* _WHAT IS NEEDED_:
Extract each line of the records below that contains the word "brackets".

* _DATASET EXCERPTS_:
◇ ◇ ◇

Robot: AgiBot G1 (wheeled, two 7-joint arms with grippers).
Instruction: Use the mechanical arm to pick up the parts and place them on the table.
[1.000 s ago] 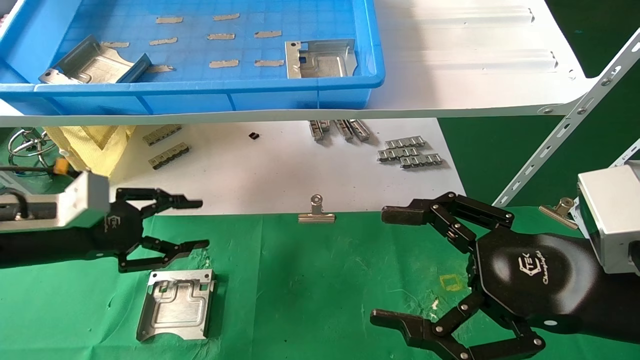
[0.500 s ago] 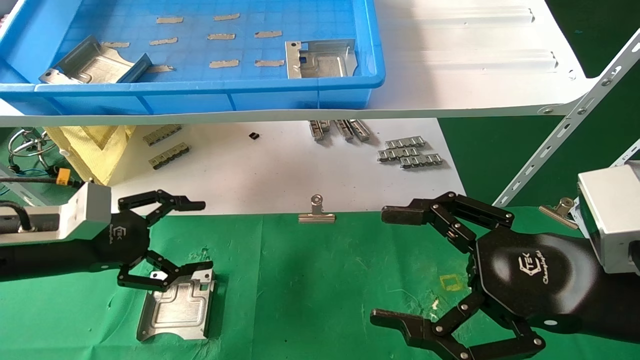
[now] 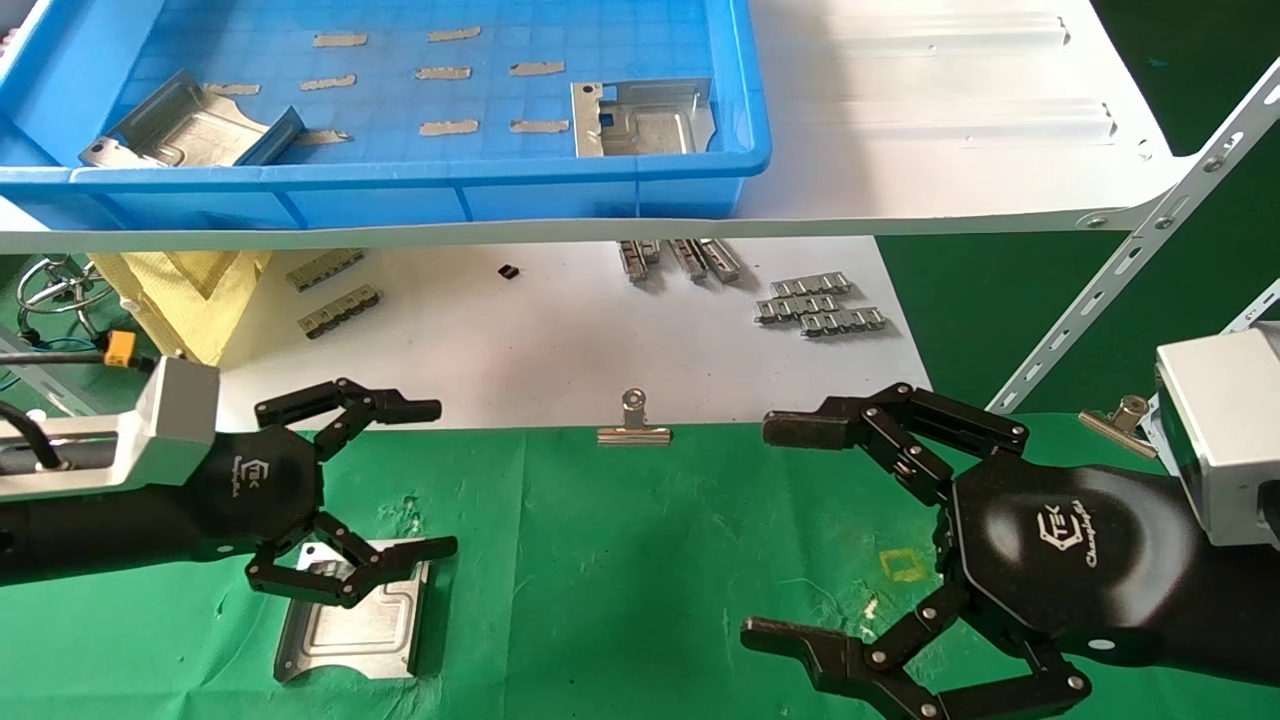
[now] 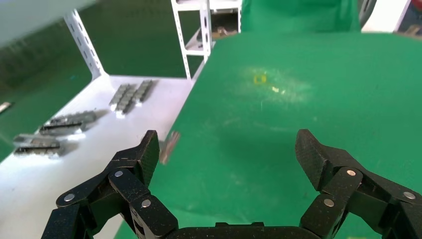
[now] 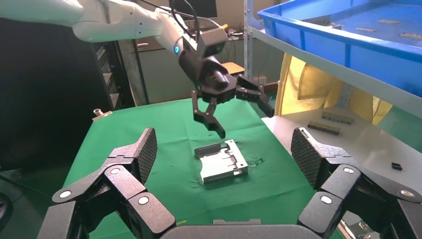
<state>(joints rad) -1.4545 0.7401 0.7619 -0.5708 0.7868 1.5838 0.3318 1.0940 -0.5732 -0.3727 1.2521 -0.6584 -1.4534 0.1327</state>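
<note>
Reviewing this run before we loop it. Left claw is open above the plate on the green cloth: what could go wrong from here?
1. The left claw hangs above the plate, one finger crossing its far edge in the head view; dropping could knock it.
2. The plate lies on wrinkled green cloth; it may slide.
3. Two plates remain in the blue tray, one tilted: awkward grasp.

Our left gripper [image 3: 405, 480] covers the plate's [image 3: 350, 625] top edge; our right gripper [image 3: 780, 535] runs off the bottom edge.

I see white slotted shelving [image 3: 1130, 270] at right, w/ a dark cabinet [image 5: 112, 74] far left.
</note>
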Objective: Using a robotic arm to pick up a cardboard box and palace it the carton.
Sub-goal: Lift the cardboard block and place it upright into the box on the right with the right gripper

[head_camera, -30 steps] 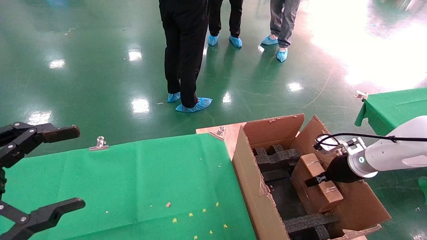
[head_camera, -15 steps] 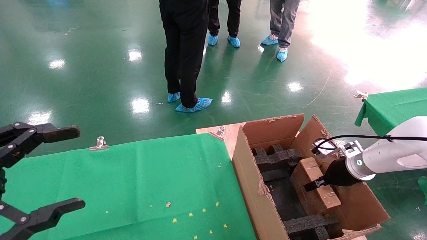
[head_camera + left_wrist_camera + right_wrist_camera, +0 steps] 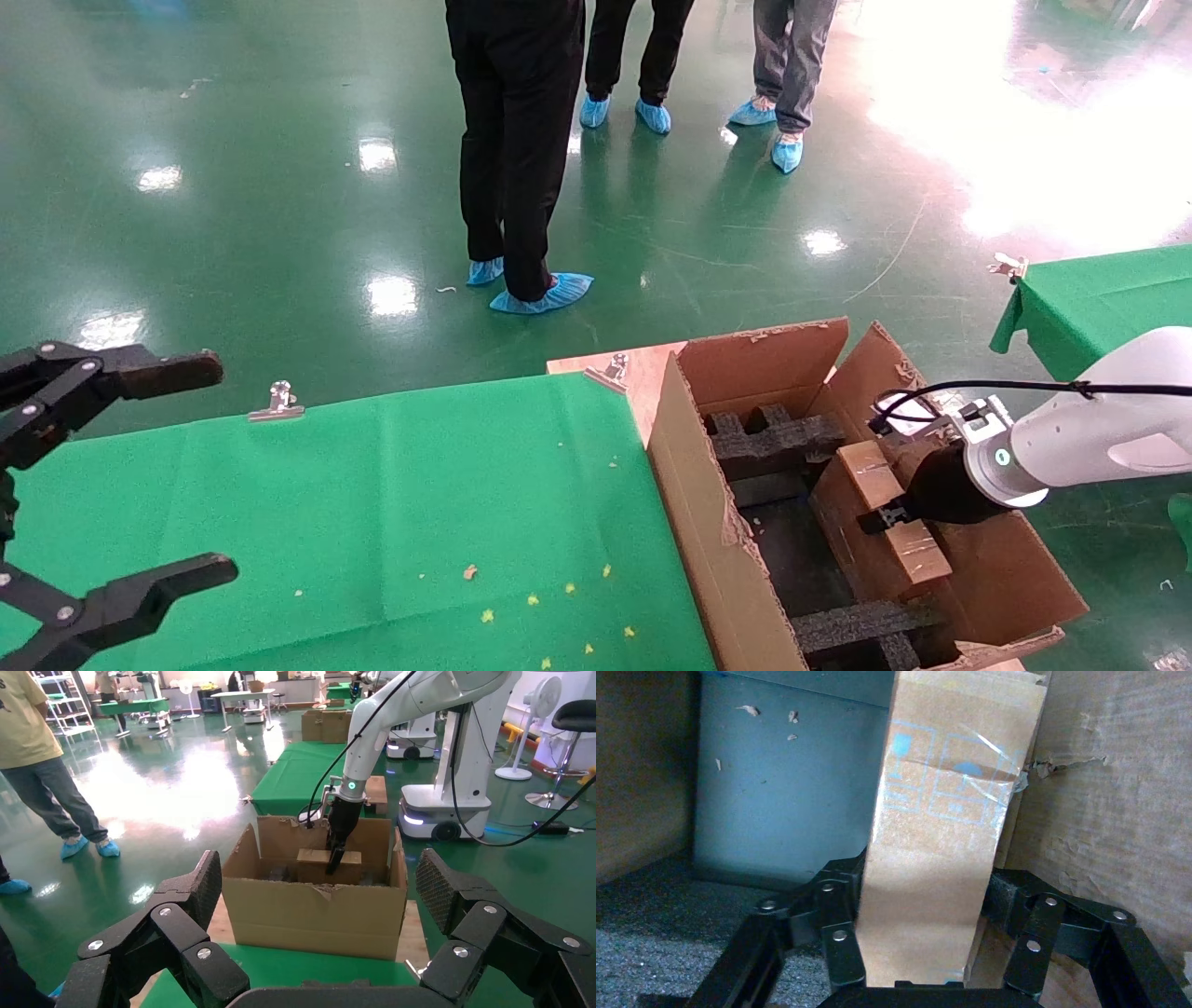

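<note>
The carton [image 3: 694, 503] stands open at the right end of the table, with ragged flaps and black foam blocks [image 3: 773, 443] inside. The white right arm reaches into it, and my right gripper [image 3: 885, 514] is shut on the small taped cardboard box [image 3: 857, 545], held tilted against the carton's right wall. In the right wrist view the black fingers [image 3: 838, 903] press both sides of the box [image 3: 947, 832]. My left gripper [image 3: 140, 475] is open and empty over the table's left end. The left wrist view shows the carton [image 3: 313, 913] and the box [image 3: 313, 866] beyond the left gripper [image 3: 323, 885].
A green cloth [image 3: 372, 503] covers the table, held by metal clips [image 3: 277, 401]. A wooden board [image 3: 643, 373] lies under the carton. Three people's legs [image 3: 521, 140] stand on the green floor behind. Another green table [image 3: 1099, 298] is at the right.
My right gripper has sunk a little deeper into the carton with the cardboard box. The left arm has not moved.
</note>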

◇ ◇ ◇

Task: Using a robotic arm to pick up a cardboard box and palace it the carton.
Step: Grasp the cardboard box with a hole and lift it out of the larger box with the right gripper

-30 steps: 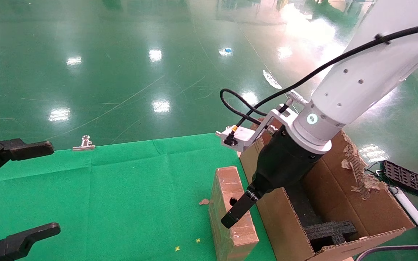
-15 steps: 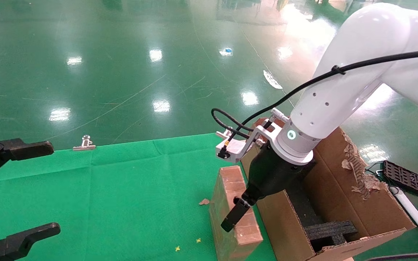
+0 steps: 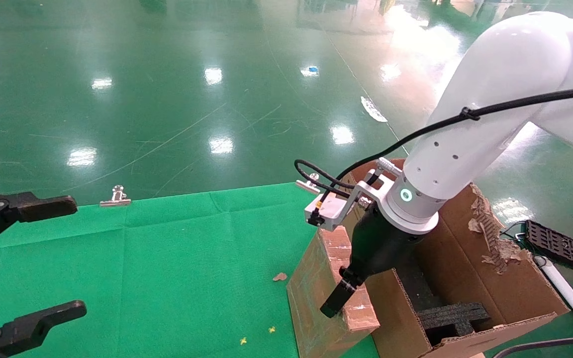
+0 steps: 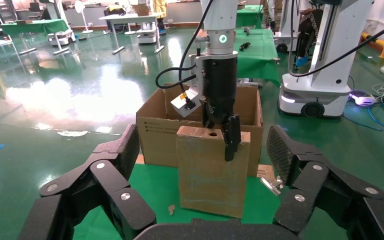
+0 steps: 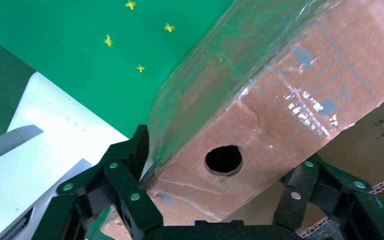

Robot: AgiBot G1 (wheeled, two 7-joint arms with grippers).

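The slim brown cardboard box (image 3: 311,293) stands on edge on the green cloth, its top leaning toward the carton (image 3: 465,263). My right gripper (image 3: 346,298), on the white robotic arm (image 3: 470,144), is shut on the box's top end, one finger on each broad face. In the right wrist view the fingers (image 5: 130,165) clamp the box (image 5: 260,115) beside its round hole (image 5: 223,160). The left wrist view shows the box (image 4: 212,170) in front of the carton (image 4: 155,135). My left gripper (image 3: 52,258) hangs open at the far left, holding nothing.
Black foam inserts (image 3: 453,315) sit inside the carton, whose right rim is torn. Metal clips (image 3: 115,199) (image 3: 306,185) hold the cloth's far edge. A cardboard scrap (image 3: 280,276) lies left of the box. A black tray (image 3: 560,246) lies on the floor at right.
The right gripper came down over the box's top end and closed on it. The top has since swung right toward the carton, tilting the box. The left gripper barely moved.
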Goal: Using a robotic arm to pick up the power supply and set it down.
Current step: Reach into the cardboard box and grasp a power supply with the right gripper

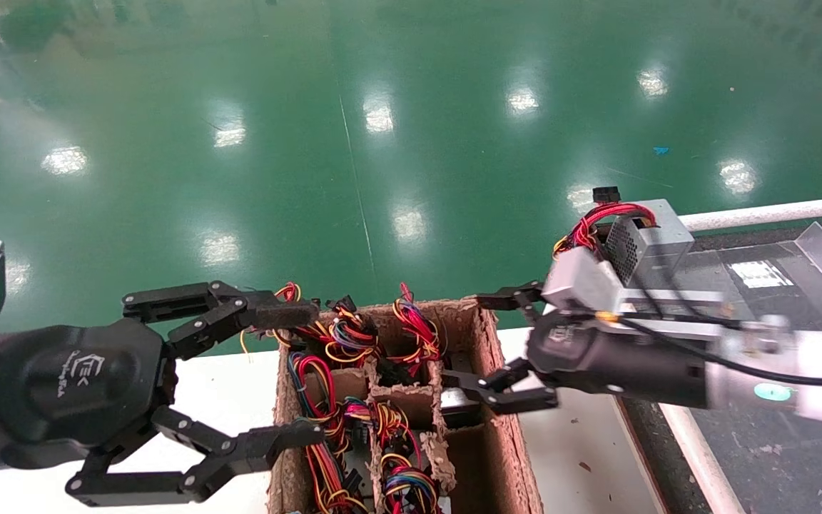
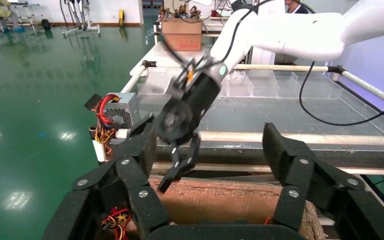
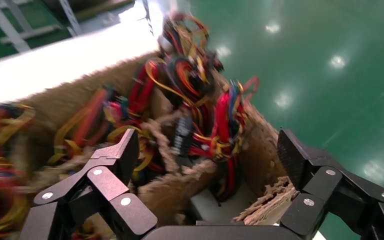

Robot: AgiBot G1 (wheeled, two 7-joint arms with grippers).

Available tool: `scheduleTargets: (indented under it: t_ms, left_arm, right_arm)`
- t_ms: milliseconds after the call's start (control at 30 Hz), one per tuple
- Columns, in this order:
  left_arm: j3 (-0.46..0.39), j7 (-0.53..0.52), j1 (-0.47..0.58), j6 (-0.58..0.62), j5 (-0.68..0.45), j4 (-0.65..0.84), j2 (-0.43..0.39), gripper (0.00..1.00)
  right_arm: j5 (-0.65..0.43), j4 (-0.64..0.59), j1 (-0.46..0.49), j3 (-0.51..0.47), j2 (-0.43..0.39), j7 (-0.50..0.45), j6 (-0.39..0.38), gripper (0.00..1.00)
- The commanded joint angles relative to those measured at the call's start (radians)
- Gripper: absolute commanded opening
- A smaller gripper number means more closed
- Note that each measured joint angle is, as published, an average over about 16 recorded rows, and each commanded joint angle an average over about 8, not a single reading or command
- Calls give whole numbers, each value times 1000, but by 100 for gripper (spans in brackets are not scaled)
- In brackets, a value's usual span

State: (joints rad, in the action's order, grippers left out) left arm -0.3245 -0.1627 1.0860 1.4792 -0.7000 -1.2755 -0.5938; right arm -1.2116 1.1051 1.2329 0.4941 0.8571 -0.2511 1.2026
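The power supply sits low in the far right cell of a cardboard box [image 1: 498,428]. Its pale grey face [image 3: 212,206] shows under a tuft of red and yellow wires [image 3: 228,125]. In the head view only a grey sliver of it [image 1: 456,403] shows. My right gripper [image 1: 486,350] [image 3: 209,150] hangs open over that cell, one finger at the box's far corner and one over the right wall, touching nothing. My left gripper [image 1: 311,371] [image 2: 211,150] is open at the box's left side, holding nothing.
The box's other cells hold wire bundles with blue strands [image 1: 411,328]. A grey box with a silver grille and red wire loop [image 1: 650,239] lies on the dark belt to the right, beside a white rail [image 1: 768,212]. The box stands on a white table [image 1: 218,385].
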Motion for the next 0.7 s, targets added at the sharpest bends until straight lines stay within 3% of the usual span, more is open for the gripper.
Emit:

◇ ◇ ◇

* _YOUR RESPONSE_:
- Calls give whole numbers, each value times 1000, but by 100 for gripper (spans in brackets are not scaled)
- In brackets, a value's usual span

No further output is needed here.